ZQQ tracks the NASDAQ-100 Index, providing Canadian investors with exposure to top U.S. technology and growth companies while hedging currency risk against the Canadian dollar. This ETF allows investors to benefit from leading innovation-driven firms without worrying about USD/CAD fluctuations.
Global diversification beyond North America
Vanguard FTSE Developed All Cap Ex North America ETF (TSX:VIU)

VIU provides exposure to developed markets outside North America, including Europe, Asia, and Australia. It includes companies across all market capitalizations, offering a broad and diversified approach to international equities.
Core Canadian bond exposure
BMO Aggregate Bond Index ETF (TSX:ZAG)

ZAG tracks a broad mix of Canadian government and corporate bonds, offering exposure to short-, medium-, and long-term fixed income securities. This makes it a strong choice for portfolio diversification and stability.
What about a robo-advisor?
Investors can easily purchase a basket of ETFs through a special financial advisor. These asset managers are called Robo-advisors, and they use software to help uncertain investors build a portfolio full of low-cost ETFs while maintaining a suitable asset allocation.
Essentially, it’s a financial advisor without spending time with a human. Wealthsimple has surged to the top of the robo-advisor world, winning over customers with low overall fees, good customer service, and many other financial products under one roof.
The industry has gone from a few dozen ETFs to thousands, with multiple ETFs tracking almost every conceivable index. Investors can use ETFs to get direct exposure to just about any country’s stock market or use them to invest in specific types of stocks or various other strategies.
Some popular choices include dividend stocks, covered call strategies, or exposure to other countries in a currency-hedged fashion. Some ETFs even allow investors to make leveraged bets on various asset classes, like crude oil or NASDAQ stocks, for those who want to get interested.
ETF providers
There are more than a dozen companies in Canada that provide ETFs. Still, in reality, the sector is dominated by a handful of names.
The largest is BlackRock, which has quietly grown to be the top ETF provider in North America and one of the largest asset management companies worldwide. It had US$8.59 trillion in assets under management at the end of 2022, spread out over dozens of different countries. Its ETFs are marketed under the iShares brand name. Many of Canada’s largest ETFs are managed by BlackRock.

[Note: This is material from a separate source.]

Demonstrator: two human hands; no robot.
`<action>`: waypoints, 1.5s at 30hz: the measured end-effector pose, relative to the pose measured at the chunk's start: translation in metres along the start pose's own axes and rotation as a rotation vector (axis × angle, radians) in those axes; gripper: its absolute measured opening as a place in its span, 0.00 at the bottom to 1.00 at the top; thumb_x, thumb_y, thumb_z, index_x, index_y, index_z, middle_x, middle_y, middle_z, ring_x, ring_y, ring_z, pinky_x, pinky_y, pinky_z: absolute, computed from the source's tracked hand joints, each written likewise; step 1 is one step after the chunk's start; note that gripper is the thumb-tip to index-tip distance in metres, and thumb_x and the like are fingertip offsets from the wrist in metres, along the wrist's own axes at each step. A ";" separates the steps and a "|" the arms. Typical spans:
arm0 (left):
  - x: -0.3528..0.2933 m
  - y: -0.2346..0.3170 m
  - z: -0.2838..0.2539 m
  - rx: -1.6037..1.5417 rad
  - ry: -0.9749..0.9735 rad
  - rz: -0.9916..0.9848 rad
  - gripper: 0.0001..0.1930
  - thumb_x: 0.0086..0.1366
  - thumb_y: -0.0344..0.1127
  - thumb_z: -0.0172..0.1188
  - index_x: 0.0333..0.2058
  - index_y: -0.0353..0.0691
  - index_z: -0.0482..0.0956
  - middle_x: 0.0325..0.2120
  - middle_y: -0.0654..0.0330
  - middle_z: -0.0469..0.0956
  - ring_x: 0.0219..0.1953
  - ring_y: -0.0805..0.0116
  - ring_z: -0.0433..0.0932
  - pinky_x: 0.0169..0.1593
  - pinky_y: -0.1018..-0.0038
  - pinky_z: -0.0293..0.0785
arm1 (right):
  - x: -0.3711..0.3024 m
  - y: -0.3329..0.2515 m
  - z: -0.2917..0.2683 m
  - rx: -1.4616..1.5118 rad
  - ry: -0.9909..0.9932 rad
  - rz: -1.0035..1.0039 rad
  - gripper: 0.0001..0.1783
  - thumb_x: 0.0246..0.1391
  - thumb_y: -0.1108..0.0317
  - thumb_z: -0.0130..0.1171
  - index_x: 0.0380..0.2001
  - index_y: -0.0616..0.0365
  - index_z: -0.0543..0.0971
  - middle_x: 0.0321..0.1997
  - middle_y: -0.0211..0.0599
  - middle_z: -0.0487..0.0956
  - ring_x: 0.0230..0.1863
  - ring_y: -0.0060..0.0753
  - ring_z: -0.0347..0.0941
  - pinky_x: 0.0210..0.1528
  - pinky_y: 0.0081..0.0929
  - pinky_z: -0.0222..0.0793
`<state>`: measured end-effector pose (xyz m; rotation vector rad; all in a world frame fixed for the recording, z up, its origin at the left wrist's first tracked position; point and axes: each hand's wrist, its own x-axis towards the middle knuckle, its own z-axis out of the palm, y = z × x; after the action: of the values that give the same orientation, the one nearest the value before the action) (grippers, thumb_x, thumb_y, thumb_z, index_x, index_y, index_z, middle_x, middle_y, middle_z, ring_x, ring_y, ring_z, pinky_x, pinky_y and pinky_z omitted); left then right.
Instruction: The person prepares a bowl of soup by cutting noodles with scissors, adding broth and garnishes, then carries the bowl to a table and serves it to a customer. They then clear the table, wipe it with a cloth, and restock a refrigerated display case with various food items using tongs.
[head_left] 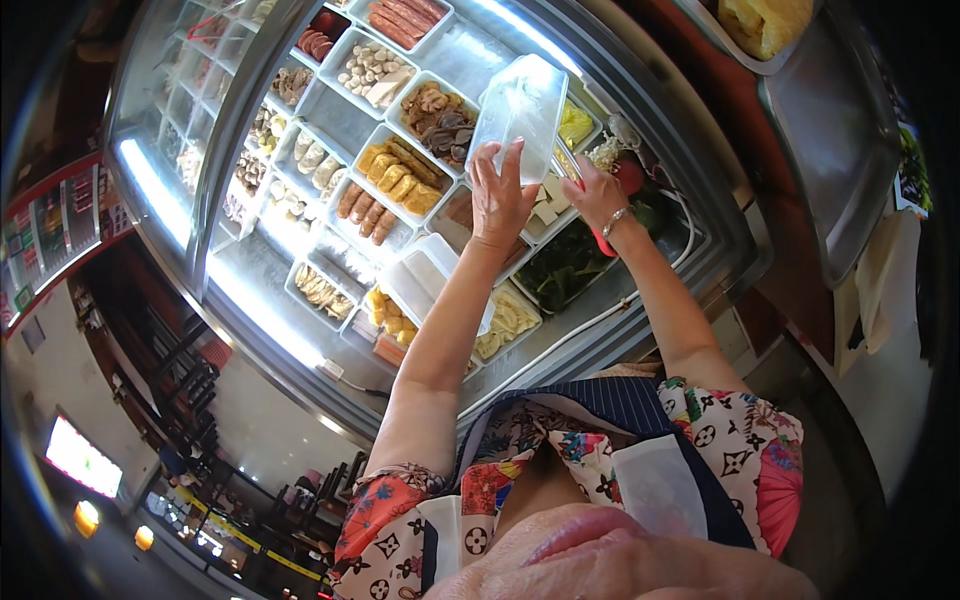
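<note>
A clear plastic tub (522,108) is tilted over the food display case. My left hand (500,200) grips its near edge, with the fingers spread along the plastic. My right hand (600,200) is closed round a pair of metal tongs with red handles (604,243), close to the tub's right side. Beneath the tub, and partly hidden by it, are yellow-green leaves (575,124). Pale cubes of tofu (549,203) lie in a tray between my hands. Left of my left hand stands a tray of golden fried pieces (400,185).
Other white trays hold sausages (405,18), pale balls (372,72) and brown slices (440,120). Dark leafy greens (565,268) fill the near right corner. A white cable (560,345) runs along the case's near edge. Metal trays (830,130) stand on the right.
</note>
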<state>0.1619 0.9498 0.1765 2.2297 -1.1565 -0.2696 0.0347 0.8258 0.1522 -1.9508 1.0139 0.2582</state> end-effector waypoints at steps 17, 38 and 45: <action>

Next is Vanguard, the non-profit passive investing giant started by John Bogle in 1974. Vanguard’s funds are entirely owned by its customers, with this non-profit approach critical in keeping fees as low as possible.

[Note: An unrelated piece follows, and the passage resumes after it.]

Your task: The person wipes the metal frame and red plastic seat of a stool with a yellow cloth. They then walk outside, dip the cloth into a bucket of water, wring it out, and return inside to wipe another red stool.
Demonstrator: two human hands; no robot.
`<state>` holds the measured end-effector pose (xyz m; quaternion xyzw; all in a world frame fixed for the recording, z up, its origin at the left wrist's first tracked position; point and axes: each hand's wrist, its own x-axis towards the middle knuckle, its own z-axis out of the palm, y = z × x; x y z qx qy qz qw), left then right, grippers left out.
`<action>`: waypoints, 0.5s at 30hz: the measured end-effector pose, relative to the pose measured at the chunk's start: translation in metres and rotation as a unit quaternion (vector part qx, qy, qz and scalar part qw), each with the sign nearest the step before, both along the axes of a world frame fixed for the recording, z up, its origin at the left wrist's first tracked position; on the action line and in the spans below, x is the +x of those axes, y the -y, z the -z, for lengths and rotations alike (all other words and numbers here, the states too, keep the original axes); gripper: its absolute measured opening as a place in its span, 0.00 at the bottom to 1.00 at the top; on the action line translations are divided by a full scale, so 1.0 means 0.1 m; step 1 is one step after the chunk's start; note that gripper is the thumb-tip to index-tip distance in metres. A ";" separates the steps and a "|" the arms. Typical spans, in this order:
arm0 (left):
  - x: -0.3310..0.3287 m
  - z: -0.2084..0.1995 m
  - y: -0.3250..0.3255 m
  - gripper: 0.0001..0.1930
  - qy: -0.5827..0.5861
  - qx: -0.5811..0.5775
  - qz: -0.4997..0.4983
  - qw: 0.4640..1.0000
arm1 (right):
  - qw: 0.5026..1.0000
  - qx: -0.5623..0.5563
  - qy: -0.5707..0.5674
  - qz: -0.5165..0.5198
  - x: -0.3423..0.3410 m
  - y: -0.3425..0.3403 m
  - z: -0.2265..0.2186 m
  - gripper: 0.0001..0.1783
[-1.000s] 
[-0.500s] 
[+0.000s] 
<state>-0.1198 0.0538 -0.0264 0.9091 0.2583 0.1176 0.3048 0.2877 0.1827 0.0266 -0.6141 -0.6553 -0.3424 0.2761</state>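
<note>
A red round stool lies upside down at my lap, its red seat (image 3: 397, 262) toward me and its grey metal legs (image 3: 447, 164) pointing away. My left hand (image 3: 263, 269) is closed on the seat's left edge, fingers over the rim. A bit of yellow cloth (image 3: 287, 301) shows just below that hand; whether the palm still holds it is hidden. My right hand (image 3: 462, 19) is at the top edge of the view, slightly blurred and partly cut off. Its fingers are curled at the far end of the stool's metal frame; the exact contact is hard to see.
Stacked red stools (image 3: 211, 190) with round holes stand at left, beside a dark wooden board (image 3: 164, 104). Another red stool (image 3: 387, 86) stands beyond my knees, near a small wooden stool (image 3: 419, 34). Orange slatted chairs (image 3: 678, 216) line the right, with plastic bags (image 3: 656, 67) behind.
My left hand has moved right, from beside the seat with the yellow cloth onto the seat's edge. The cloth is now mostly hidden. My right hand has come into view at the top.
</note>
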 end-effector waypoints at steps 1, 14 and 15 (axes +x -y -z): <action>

It had approximately $8 trillion in worldwide assets under management at the end of 2022. Vanguard has only operated in Canada for a little longer than a decade but has grown to the point where it threatens BlackRock’s leadership status.
Another big ETF provider in Canada is the Bank of Montreal (BMO), which expanded away from mutual funds and into ETFs in the early 2010s. BMO is the leader in more specialty funds, focusing on more niche areas of the market rather than going up against BlackRock and Vanguard directly.
If, for example, you’re looking for an ETF that tracks junior gold companies, BMO likely has it — and at a pretty reasonable fee, too. It also does a pretty good job of providing mainstream ETFs at costs comparable to its two larger competitors.
There are a number of other ETF providers in Canada. Still, they mostly focus on niche areas that the three main providers don’t cover. Some of these ETFs are useful; we’ll even profile one or two. But, for the most part, investors should stick with big ETFs provided by the leaders in the sector. Leave the specialty ones for those who want to use them as a substitute for active investing.